Task directions: From the line with "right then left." through the line with "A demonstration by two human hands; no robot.", repeat the entries verbatim, both end lines included, and add nothing.

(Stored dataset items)
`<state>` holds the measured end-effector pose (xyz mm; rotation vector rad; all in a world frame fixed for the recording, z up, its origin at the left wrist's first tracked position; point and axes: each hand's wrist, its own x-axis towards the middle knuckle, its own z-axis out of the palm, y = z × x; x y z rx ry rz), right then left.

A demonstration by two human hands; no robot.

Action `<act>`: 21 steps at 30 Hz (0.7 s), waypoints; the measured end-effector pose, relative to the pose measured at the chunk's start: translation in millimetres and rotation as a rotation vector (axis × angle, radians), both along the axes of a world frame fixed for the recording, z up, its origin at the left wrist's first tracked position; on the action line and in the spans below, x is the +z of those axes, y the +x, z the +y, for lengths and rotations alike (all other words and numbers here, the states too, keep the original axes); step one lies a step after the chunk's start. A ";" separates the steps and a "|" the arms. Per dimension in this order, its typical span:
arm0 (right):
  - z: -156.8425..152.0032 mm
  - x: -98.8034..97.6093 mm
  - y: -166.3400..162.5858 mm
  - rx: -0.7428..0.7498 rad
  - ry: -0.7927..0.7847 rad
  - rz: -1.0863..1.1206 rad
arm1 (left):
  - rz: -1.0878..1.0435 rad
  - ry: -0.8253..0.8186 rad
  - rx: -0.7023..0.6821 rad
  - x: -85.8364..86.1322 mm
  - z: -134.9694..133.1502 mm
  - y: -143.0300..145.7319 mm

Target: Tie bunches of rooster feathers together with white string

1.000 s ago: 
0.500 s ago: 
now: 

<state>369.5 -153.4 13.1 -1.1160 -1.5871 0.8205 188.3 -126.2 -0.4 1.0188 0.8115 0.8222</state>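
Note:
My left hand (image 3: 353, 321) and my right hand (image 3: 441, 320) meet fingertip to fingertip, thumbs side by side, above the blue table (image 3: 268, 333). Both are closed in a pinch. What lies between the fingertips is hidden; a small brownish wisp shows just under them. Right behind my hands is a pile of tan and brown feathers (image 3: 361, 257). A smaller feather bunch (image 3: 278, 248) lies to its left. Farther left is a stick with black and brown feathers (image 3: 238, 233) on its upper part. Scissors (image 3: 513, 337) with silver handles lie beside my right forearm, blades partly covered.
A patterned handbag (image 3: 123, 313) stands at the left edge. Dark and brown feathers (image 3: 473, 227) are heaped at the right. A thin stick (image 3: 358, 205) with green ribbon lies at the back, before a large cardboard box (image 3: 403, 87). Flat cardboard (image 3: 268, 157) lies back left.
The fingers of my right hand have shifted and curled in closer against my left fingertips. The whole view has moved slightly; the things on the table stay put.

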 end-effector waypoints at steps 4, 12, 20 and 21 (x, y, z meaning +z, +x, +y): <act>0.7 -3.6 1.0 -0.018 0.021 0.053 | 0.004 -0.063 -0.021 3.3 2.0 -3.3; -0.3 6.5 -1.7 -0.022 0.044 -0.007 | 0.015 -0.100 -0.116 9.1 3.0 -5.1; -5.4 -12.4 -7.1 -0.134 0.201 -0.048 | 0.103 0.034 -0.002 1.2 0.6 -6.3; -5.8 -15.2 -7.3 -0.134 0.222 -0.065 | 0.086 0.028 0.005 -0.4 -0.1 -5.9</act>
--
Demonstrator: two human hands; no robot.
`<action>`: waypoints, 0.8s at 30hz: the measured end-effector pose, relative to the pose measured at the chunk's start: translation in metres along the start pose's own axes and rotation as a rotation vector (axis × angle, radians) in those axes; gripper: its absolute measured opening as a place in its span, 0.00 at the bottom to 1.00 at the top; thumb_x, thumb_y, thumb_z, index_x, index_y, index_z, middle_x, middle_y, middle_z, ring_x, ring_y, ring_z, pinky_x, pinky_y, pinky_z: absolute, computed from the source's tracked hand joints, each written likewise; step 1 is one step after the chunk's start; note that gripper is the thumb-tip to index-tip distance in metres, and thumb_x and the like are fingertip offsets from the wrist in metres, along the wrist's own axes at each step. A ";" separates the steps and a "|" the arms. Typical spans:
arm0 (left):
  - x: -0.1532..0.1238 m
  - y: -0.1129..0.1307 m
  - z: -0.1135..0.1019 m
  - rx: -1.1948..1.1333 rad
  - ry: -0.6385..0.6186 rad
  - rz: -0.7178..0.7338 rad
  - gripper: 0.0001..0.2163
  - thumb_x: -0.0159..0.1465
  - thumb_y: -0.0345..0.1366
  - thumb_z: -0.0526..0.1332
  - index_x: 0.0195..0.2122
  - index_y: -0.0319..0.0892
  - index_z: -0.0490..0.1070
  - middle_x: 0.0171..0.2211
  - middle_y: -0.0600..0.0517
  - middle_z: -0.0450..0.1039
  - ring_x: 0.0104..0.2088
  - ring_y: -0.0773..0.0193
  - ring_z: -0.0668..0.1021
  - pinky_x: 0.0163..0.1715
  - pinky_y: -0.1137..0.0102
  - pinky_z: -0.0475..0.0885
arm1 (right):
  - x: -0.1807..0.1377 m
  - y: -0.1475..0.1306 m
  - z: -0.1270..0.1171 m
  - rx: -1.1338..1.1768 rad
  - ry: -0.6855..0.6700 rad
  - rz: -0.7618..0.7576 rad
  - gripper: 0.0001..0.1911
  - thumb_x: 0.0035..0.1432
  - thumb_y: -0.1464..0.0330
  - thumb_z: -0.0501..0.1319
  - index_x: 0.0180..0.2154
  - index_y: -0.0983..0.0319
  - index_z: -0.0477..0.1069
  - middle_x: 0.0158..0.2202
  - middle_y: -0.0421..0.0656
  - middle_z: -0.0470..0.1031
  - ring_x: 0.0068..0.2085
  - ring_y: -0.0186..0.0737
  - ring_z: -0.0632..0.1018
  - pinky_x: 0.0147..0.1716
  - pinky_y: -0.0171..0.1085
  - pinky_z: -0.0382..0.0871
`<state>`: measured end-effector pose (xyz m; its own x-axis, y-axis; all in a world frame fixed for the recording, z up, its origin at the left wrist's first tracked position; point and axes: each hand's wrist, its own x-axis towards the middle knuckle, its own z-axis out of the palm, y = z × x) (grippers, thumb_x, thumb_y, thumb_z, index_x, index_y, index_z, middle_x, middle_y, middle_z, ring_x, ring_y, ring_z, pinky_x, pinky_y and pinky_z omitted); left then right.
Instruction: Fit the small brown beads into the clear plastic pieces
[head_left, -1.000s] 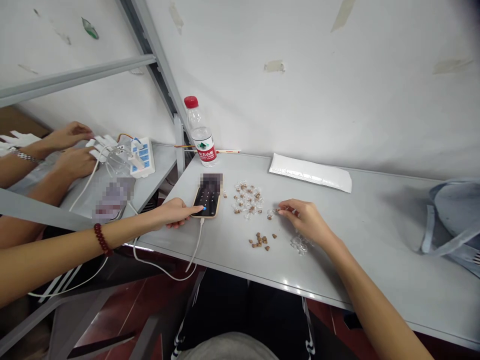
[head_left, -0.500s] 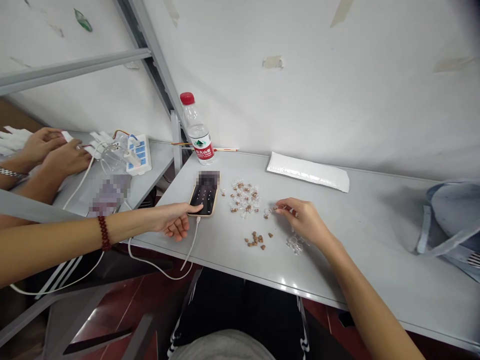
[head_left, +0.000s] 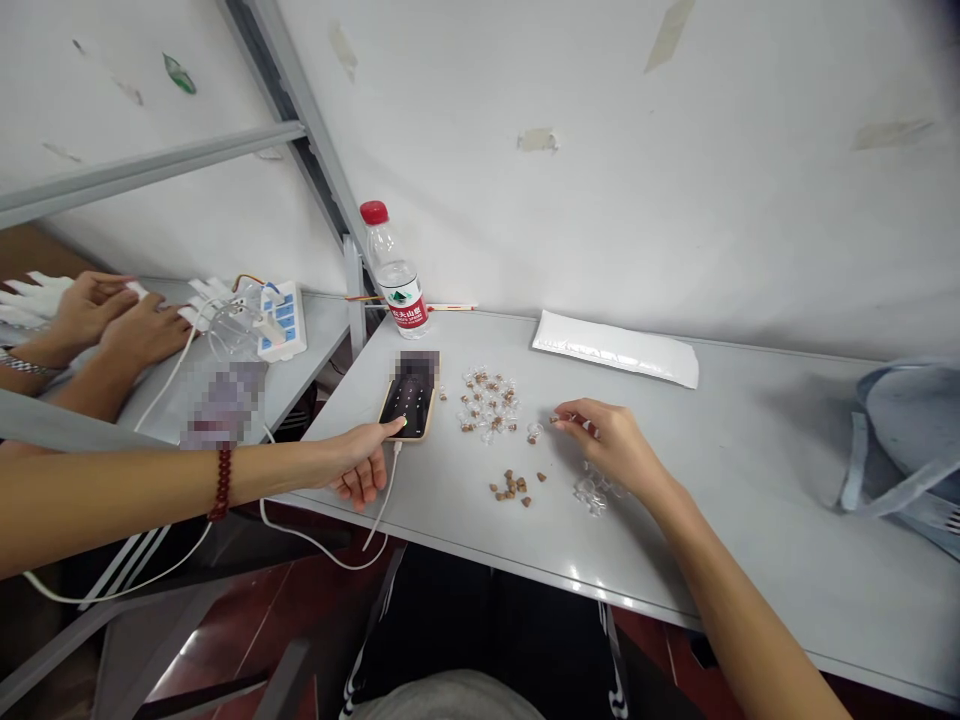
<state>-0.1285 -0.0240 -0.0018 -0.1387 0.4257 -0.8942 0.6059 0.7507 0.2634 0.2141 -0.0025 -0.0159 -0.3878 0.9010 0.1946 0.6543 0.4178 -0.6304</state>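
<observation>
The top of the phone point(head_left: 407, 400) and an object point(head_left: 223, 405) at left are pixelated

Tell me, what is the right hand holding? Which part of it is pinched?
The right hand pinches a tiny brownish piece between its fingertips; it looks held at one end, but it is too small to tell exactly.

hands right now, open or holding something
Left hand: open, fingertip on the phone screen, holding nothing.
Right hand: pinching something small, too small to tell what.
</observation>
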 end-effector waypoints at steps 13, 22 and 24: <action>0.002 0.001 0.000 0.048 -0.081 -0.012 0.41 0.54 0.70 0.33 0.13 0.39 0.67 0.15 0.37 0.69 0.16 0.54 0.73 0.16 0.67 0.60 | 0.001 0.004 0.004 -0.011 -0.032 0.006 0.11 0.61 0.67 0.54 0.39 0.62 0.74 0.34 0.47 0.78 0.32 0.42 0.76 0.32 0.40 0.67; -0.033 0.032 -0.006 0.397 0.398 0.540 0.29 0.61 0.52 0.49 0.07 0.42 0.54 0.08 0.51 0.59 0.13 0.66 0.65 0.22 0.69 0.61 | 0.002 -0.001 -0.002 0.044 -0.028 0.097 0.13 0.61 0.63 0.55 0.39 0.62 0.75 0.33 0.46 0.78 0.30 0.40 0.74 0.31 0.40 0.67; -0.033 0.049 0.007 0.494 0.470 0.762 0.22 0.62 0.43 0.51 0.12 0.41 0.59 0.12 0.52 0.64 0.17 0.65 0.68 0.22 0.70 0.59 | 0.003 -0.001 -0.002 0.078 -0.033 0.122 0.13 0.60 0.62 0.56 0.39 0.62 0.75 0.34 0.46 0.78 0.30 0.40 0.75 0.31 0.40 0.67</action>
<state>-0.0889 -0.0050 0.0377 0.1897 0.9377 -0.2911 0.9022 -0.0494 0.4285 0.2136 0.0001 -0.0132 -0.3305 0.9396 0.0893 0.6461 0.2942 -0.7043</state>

Task response:
`<state>` holds the measured end-effector pose (xyz mm; rotation vector rad; all in a world frame fixed for the recording, z up, its origin at the left wrist's first tracked position; point and axes: each hand's wrist, its own x-axis towards the middle knuckle, its own z-axis out of the palm, y = z × x; x y z rx ry rz), right then left.

A demonstration by two human hands; no robot.

This output requires no further additions.